Черный — мрачнее грозового облака, скрестив на груди лапищи, Горбач — взъерошенный и несчастный, как ворон, застигнутый врасплох птицеловом. Про себя мне думать не хочется, ни как я выгляжу, ни на что похож.
Воспитательница Крестная зачитывает какое-то расписание. Мне требуется несколько минут, чтобы разобрать, о чем идет речь, и все это время я борюсь с настигающим меня образом Лося. Раз в полугодие на общих собраниях он стоял там же, где сейчас стоит Крестная, и, улыбаясь одними глазами, делал короткие объявления, примерно такие же, как те, какие сейчас делает она. О чьих-то успехах и отставаниях, об улучшениях состояния здоровья, об очередности проведения медосмотров. Только в отличие от Крестной его всегда слушали, что бы он ни говорил. Всем залом. Почти не дыша. Потому что он был Ловцом Детских Душ по призванию. Можно было вырасти и освободиться, но даже давно ушедшие в Наружность унесли на себе следы его прикосновений и взглядов, и, как я подозреваю, носят их до сих пор. Имел ли такой человек право на ошибку? Меньше всего он, за которым следило столько тоскливых и жадных глаз. Он не имел права на ошибки, на любимчиков и на смерть.
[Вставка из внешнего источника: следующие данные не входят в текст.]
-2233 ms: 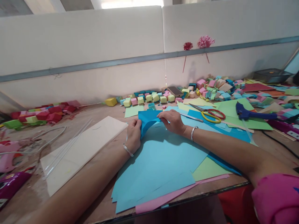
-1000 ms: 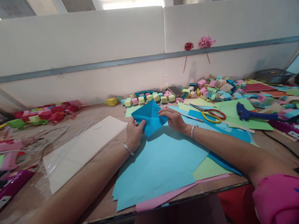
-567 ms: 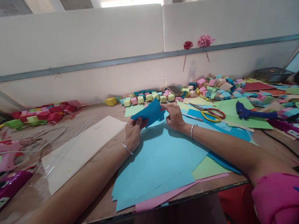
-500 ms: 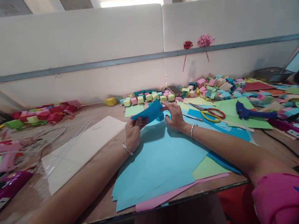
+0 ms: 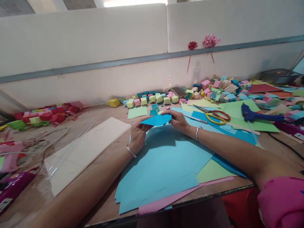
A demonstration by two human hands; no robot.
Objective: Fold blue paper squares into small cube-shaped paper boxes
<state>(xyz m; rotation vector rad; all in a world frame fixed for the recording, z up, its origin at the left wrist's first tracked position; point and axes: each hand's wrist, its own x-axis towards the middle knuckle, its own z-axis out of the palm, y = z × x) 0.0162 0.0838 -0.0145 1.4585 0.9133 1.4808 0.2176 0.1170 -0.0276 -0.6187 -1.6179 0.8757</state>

Крестная зачитывает список тех, кому назначены витаминные инъекции. Длиннейший список тех, чья худоба выходит за рамки приличий. На этом собрание заканчивается. Мимо нас, громыхая стульями, проходят и проезжают выходящие, на сцене драпируют кафедру и зачем-то расчехленный экран, зал пустеет, и мы остаемся одни.